- Born: Ruth Berman March 30, 1934 (age 92) New York City, U.S.
- Known for: American LGBT rights activist Pioneering lesbian activism
- Spouse: Constance Kurtz
- Children: 3

= Ruthie Berman and Connie Kurtz =

American LGBT rights activists

Ruthie Berman (born March 30, 1934) and Connie Kurtz (July 19, 1936 – May 27, 2018) were American LGBT rights activists. As a couple, they successfully sued the New York City Board of Education for domestic partner benefits, winning such benefits for all New York City employees in 1994.

==Early lives==
Both women were born in Brooklyn, Berman on March 30, 1934 and Kurtz on July 19, 1936; they met in the late 1950s and became friends. Both were married to men and had children. Kurtz moved to Israel with her family in 1970, and when she returned to visit America in 1974, she and Ruthie fell in love. They divorced their husbands and became a couple.

==As a lesbian couple==
In 1988, Berman was a health and physical education teacher at a Brooklyn high school. She and Kurtz sued the New York City Board of Education for domestic partner benefits in 1988, eventually winning in 1994. The couple went on the talk shows The Phil Donahue Show and Geraldo to talk about the case, and came out of the closet on Donahue in 1988.

Berman and Kurtz started branches of Parents, Friends and Family of Lesbians and Gays (PFLAG) in Florida and New York, and in 2000, they began serving as co-chairs of the New York State NOW Lesbian Rights Task Force. They also founded The Answer is Loving Counseling Center (they were both certified counselors) and worked there for over twenty years. They were married on July 26, 2011, in New York. Rabbi Sharon Kleinbaum officiated.

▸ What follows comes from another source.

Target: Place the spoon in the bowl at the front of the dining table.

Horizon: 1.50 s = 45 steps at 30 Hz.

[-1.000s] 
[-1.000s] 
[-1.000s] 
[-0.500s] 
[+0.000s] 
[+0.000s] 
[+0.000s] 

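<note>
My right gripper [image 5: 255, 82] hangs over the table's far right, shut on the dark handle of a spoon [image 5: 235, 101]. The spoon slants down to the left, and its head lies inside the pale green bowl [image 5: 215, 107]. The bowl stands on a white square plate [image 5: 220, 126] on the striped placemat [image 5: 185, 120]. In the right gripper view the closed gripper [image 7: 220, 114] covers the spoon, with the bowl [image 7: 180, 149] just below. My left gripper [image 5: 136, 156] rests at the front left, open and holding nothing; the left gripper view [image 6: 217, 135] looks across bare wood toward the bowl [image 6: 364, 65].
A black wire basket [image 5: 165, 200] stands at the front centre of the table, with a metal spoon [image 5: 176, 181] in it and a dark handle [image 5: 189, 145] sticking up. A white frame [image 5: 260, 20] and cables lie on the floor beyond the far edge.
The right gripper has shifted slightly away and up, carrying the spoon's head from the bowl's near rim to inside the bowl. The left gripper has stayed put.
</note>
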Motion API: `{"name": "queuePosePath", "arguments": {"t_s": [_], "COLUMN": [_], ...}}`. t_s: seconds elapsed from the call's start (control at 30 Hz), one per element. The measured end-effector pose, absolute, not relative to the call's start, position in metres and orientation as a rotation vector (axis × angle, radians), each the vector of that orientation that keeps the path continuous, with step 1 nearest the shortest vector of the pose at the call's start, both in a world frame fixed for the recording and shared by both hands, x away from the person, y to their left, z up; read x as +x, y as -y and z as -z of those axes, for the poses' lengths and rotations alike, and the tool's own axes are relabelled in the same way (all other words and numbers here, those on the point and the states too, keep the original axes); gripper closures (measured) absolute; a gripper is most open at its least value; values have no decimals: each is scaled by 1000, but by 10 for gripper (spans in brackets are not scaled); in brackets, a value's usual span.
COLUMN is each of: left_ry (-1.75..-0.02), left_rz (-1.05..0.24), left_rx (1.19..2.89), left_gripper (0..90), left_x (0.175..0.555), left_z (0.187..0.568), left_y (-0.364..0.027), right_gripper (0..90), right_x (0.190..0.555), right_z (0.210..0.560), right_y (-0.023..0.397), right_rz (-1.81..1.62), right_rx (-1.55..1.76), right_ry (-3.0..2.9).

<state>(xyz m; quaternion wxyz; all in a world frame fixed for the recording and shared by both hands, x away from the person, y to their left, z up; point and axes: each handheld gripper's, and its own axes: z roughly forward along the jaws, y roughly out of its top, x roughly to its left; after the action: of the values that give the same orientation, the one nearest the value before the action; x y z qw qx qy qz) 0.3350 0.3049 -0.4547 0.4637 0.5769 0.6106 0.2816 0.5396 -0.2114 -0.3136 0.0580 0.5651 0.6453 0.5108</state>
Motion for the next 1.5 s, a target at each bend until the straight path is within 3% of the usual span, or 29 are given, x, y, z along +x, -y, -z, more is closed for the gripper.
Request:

They retired to Palm Beach County, Florida, where they were continually active in Democratic, LGBT, feminist, and #BlackLivesMatter politics.

In 2017, Ruthie and Connie LGBT Elder Americans Act of 2017 was introduced. If passed, this bill will amend the Older Americans Act of 1965 to include the specific needs of lesbian, gay, bisexual, and transgender (LGBT) individuals among the "greatest social needs" served under that Act. An LGBT individual shall be considered a "minority" for purposes of services provided under the Act. The bill authorizes the Administration of Aging to designate within it a person with responsibility for addressing issues affecting LGBT older individuals. In addition, the administration shall conduct studies and collect data to determine the services needed by LGBT older individuals. The administration shall establish and operate the National Resource Center on Lesbian, Gay, Bisexual, and Transgender Aging to provide national, state, and local organizations with the information and technical assistance needed by those organizations to effectively serve LGBT older individuals. The Long-Term Care Ombudsman of each state shall, as a condition of receiving certain federal funding under the Act, collect and analyze data related to discrimination against LGBT older individuals in long-term care settings.

==Film and papers==
In 2002, a documentary titled Ruthie and Connie: Every Room in the House was made about their lives; it was directed by Deborah Dickson. The film premiered at the Berlin Film Festival in February 2002, and won six best documentary awards within a year. The Ruth Berman and Connie Kurtz Papers are held in the Sophia Smith Collection at Smith College.

==Death==
Kurtz died from liver cancer on May 27, 2018, at the age of 81.

==Legacy==
Ruthie and Connie have been recognized with awards throughout their activist careers. The acknowledgements continue for Ruthie and Connie (posthumously).